Sintesi perfetta di una propaganda mistificatrice che nelle ultime settimane ha raggiunto l`apice.
Mentre i partiti di maggioranza cercano una soluzione al pasticcio liste (di cui sono gli unici artefici) e i loro parlamentari votano l`immunità del capo di Governo (senza neanche la fatica del dibattito in Aula), al Paese vengono raccontate favole all`insegna del paradosso. E nelle favole, si sa, il mondo è diviso in maniera netta tra buoni e cattivi. I buoni sono riuniti nel Popolo delle libertà sempre immune al rischio di errori.
La categoria dei cattivi, invece, coincide in pieno con la magistratura che, ad ogni livello (dai giudici amministrativi alla corte d`Appello, dalla Corte d`Assise alla Cassazione), ha un solo obiettivo: complottare contro maggioranza e governo. Il motivo? La fede comunista che contagia, senza distinzioni, chiunque indossi una toga, generando odio verso i liberali al potere.

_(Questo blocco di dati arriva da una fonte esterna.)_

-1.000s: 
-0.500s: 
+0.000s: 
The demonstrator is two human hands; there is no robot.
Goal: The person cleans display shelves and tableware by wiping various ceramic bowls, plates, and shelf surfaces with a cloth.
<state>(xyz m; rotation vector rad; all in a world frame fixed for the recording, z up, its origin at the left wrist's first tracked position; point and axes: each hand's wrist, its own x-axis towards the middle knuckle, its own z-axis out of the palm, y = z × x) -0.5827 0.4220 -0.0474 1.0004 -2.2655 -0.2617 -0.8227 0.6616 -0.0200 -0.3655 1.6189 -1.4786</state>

Infine ci sono i "cattivelli" che militano tra le fila dell`opposizione e preoccupano meno, dal momento che la loro presenza in Parlamento è solo una formalità e lo spazio televisivo a loro disposizione è ridotto ai minimi storici.
Il dramma di questa favola, è la totale indifferenza verso "gli altri", verso la maggioranza dei cittadini che si disinteressano della presunta battaglia tra buoni e cattivi e aspettano soluzioni concrete ai problemi reali del Paese. A cominciare dalla crisi economica. I nostri giovani, oppressi dalla disoccupazione e frustrati dalla mancanza di autonomia economica, sono costretti a rimandare all`infinito qualsiasi progetto di vita. I lavoratori precari rimangono tali sino all`età matura, rischiando di perdere il posto quando già hanno una famiglia a carico. E poi i piccoli imprenditori, i commercianti, gli operai, tutti convivono con lo spettro del fallimento, per cui Veltroni ha parlato ieri di "rischio suicidi".
Se anche volessimo ignorare le continue violazioni del dettato costituzionale e i gravi colpi inferti alla democrazia, non possiamo ignorare i danni che l`attuale maggioranza sta provocando all`intera società, danni che sconteremo per lungo tempo. E ciò che manca alla favola del paradosso in cui ogni verità viene stravolta nel proprio contrario: la speranza di un lieto fine.